Exercise directions :: Repeat nothing but the lines below running from the one containing "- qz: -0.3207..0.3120" to the one containing "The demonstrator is". Keep both end lines.

Information supplied ::
╔══

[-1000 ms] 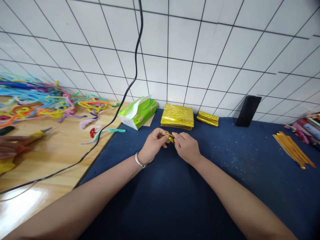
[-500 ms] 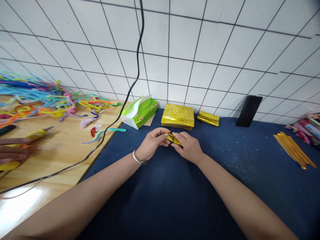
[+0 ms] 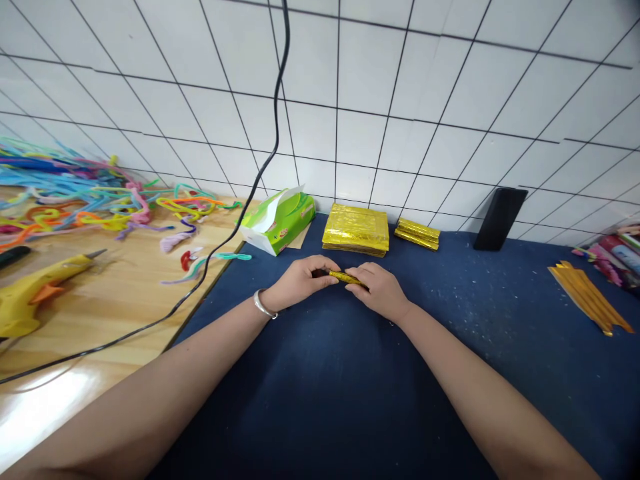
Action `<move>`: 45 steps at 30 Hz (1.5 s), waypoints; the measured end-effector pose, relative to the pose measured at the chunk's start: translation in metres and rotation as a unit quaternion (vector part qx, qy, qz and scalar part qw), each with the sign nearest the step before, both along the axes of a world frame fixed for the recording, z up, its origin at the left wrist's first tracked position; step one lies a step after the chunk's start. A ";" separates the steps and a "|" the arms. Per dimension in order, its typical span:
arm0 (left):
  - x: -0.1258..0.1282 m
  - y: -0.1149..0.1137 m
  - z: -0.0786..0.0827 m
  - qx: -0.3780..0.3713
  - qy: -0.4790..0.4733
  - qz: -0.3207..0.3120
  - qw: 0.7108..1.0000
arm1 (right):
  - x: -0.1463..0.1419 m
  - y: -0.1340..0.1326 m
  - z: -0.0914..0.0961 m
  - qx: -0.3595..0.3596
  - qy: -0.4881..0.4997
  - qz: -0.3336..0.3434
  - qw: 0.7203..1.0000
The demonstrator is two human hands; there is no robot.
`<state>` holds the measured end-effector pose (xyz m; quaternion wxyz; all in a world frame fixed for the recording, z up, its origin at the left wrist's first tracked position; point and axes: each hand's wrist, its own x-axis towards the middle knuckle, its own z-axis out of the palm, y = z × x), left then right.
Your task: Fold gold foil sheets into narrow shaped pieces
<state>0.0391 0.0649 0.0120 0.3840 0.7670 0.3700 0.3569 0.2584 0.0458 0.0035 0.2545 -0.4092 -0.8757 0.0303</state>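
One slim gold strip [image 3: 346,277] is held up in front of the person, above the dark blue table [image 3: 320,400], stretching from the fingertips of one hand to those of the other. The left hand [image 3: 303,281] is narrowed to a pinch on the strip's left end, its thumb below and its fingers curled above; a silver bracelet [image 3: 264,304] circles that wrist. The right hand [image 3: 377,291] grips the other end between thumb and fingers, covering part of it. Just beyond the hands lies a stack of shiny gold sheets [image 3: 355,228], near the white tiled wall [image 3: 360,80], with a smaller folded gold piece [image 3: 417,234] just to its right. Further right, a black slab [image 3: 500,219] leans against the wall, and some flat orange-gold strips [image 3: 590,298] lie at an angle near the table's right side. To the left of the stack sits a green tissue pack [image 3: 287,217], a white tissue poking from its top. A black cable [image 3: 275,120] hangs down in front of the wall and runs over the wooden table [image 3: 125,300] at left, where a yellow glue gun [image 3: 43,287] lies below a heap of coloured fuzzy stems [image 3: 65,177].
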 end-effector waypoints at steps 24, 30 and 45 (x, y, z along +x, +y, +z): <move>0.001 0.001 -0.002 0.226 0.193 -0.052 0.953 | 0.005 0.010 0.000 -0.019 -0.022 0.006 1.000; 0.001 0.000 -0.002 0.234 0.203 -0.036 0.950 | 0.004 0.009 0.000 -0.015 -0.032 0.012 0.999; -0.005 0.006 -0.004 0.099 0.097 0.036 0.990 | 0.022 0.017 0.001 -0.080 0.059 -0.034 0.994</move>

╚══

Response to the exercise ::
  - qz: -0.3207..0.3120
  - qw: 0.7108..1.0000
arm1 (right):
  - x: -0.1463..0.1419 m
  - y: -0.1340..0.1326 m
  - z: -0.0914..0.0961 m
  - qx: -0.3595..0.3596
  - qy: -0.4881..0.4997
  - qz: -0.3336..0.3434
  - qw: 0.7203..1.0000
The demonstrator is two human hands; there is no robot.

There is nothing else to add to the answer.